Aim of the exercise –
Transcribe the listing below in its entirety, exactly.

Data shown section start

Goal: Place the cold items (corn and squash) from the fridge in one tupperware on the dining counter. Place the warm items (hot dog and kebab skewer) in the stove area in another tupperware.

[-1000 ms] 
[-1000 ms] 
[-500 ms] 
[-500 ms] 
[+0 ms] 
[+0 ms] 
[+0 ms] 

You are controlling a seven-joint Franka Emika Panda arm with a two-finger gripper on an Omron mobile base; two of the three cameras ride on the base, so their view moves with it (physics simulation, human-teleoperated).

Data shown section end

Exercise solution –
Goal: Place the cold items (corn and squash) from the fridge in one tupperware on the dining counter. Place the warm items (hot dog and kebab skewer) in the stove area in another tupperware.

[-1000 ms] 
[-1000 ms] 
[-500 ms] 
[-500 ms] 
[+0 ms] 
[+0 ms] 
[+0 ms] 

You are controlling a seven-joint Franka Emika Panda arm with a two-finger gripper on an Omron mobile base; two of the three cameras ride on the base, so their view moves with it (physics simulation, human-teleoperated).

Above is the complete output.